## Work task
Extract the full listing below without altering a single character.

───── Information shown ─────

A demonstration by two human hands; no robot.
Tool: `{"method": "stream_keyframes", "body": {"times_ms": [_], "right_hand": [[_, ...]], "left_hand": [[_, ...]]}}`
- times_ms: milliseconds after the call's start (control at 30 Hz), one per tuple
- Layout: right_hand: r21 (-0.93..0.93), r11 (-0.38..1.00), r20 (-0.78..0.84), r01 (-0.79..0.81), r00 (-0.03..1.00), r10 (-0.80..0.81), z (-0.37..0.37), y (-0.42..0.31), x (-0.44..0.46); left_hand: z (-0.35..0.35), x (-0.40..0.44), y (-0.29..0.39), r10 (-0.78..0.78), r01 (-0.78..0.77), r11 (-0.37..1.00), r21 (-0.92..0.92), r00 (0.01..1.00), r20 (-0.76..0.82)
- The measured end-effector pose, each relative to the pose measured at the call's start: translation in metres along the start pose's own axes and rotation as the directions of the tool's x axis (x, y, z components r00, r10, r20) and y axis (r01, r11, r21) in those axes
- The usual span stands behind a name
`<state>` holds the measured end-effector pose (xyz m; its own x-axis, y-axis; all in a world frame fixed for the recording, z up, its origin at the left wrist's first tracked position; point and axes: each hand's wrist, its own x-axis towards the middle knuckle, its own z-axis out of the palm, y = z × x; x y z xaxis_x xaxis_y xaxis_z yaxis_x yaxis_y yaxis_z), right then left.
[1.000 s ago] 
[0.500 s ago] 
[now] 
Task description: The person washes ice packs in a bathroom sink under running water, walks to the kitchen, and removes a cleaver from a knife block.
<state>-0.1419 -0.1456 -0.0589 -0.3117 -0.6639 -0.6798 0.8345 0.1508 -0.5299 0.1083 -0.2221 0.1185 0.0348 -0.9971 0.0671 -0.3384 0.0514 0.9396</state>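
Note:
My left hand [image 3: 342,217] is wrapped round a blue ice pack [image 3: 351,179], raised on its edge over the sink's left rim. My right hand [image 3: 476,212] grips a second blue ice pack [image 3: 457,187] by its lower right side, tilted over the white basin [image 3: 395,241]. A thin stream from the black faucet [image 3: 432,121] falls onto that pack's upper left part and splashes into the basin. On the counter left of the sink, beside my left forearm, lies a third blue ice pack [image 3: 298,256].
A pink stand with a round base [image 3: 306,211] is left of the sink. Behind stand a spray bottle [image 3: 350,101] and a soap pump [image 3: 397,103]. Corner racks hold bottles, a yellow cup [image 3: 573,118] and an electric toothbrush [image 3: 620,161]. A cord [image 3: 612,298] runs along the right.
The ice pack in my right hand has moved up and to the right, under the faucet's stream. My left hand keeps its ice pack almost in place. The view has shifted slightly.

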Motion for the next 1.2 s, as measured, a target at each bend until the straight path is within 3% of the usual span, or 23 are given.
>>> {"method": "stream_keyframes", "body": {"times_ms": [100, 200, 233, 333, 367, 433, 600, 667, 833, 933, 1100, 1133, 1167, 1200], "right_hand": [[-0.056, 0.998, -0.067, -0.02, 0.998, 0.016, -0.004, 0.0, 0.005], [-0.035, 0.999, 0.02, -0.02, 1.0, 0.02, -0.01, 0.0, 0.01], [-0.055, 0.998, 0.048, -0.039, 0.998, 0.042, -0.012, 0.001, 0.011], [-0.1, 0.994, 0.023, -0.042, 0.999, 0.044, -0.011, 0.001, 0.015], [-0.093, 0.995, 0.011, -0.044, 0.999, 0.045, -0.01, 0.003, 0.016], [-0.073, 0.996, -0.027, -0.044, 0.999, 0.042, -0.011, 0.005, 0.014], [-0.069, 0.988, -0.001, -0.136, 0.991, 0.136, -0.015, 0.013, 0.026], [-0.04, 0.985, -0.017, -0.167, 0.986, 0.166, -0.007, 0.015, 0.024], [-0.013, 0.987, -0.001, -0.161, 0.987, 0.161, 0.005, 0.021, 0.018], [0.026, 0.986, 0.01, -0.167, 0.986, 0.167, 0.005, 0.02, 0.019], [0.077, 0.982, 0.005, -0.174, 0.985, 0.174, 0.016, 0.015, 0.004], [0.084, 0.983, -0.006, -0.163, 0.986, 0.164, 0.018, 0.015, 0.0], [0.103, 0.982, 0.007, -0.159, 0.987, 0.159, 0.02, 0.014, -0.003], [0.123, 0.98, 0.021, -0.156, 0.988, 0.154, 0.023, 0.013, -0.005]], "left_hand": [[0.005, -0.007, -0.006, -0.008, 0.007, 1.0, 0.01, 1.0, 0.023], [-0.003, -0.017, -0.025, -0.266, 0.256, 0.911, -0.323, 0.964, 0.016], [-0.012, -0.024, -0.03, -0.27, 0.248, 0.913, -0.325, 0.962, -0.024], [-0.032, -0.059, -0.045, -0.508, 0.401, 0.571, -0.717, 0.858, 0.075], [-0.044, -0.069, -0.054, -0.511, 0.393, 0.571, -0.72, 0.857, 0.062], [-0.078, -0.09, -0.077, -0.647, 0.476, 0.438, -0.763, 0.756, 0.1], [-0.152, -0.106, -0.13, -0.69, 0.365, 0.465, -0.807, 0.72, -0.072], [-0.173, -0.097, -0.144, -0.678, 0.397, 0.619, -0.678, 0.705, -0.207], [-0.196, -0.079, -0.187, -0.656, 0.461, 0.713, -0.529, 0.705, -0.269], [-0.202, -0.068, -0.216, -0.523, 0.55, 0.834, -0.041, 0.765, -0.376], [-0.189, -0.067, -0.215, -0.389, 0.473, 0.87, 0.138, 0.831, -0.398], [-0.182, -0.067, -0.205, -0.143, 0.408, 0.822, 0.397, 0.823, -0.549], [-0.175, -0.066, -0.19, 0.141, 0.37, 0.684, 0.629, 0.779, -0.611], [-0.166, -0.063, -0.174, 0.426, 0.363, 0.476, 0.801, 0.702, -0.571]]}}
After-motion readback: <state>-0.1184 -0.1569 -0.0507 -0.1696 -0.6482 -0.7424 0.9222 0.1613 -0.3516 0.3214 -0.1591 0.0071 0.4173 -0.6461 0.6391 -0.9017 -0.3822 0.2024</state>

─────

## Your response
A demonstration by two human hands; no robot.
Tool: `{"method": "stream_keyframes", "body": {"times_ms": [_], "right_hand": [[_, ...]], "left_hand": [[_, ...]]}}`
- times_ms: milliseconds after the call's start (control at 30 Hz), one per tuple
- Layout: right_hand: r21 (-0.93..0.93), r11 (-0.38..1.00), r20 (-0.78..0.84), r01 (-0.79..0.81), r00 (-0.03..1.00), r10 (-0.80..0.81), z (-0.37..0.37), y (-0.42..0.31), x (-0.44..0.46); left_hand: z (-0.35..0.35), x (-0.40..0.44), y (-0.29..0.39), r10 (-0.78..0.78), r01 (-0.78..0.77), r11 (-0.37..1.00), r21 (-0.92..0.92), r00 (0.01..1.00), r20 (-0.76..0.82)
- The measured end-effector pose, each relative to the pose measured at the call's start: translation in metres along the start pose's own axes and rotation as the directions of the tool's x axis (x, y, z components r00, r10, r20) and y axis (r01, r11, r21) in those axes
- The usual span stands behind a name
`<state>` holds the measured end-effector pose (xyz m; its own x-axis, y-axis; all in a world frame fixed for the recording, z up, its origin at the left wrist's first tracked position; point and axes: each hand's wrist, its own x-axis towards the middle knuckle, its own z-axis out of the palm, y = z × x; x y z xaxis_x xaxis_y xaxis_z yaxis_x yaxis_y yaxis_z), right then left.
[1.000 s ago] 
[0.500 s ago] 
[now] 
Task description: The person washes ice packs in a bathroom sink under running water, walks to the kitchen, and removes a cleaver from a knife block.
<state>-0.1419 -0.1456 -0.0589 -0.3117 -0.6639 -0.6798 0.8345 0.1508 -0.5299 0.1083 -0.2221 0.1185 0.0348 -0.9971 0.0671 -0.3384 0.0514 0.9396</state>
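Note:
My left hand [image 3: 342,217] is wrapped round a blue ice pack [image 3: 351,179], raised on its edge over the sink's left rim. My right hand [image 3: 476,212] grips a second blue ice pack [image 3: 457,187] by its lower right side, tilted over the white basin [image 3: 395,241]. A thin stream from the black faucet [image 3: 432,121] falls onto that pack's upper left part and splashes into the basin. On the counter left of the sink, beside my left forearm, lies a third blue ice pack [image 3: 298,256].
A pink stand with a round base [image 3: 306,211] is left of the sink. Behind stand a spray bottle [image 3: 350,101] and a soap pump [image 3: 397,103]. Corner racks hold bottles, a yellow cup [image 3: 573,118] and an electric toothbrush [image 3: 620,161]. A cord [image 3: 612,298] runs along the right.
The ice pack in my right hand has moved up and to the right, under the faucet's stream. My left hand keeps its ice pack almost in place. The view has shifted slightly.
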
Motion for the next 1.2 s, as measured, a target at each bend until the straight path is within 3% of the usual span, or 23 are given.
>>> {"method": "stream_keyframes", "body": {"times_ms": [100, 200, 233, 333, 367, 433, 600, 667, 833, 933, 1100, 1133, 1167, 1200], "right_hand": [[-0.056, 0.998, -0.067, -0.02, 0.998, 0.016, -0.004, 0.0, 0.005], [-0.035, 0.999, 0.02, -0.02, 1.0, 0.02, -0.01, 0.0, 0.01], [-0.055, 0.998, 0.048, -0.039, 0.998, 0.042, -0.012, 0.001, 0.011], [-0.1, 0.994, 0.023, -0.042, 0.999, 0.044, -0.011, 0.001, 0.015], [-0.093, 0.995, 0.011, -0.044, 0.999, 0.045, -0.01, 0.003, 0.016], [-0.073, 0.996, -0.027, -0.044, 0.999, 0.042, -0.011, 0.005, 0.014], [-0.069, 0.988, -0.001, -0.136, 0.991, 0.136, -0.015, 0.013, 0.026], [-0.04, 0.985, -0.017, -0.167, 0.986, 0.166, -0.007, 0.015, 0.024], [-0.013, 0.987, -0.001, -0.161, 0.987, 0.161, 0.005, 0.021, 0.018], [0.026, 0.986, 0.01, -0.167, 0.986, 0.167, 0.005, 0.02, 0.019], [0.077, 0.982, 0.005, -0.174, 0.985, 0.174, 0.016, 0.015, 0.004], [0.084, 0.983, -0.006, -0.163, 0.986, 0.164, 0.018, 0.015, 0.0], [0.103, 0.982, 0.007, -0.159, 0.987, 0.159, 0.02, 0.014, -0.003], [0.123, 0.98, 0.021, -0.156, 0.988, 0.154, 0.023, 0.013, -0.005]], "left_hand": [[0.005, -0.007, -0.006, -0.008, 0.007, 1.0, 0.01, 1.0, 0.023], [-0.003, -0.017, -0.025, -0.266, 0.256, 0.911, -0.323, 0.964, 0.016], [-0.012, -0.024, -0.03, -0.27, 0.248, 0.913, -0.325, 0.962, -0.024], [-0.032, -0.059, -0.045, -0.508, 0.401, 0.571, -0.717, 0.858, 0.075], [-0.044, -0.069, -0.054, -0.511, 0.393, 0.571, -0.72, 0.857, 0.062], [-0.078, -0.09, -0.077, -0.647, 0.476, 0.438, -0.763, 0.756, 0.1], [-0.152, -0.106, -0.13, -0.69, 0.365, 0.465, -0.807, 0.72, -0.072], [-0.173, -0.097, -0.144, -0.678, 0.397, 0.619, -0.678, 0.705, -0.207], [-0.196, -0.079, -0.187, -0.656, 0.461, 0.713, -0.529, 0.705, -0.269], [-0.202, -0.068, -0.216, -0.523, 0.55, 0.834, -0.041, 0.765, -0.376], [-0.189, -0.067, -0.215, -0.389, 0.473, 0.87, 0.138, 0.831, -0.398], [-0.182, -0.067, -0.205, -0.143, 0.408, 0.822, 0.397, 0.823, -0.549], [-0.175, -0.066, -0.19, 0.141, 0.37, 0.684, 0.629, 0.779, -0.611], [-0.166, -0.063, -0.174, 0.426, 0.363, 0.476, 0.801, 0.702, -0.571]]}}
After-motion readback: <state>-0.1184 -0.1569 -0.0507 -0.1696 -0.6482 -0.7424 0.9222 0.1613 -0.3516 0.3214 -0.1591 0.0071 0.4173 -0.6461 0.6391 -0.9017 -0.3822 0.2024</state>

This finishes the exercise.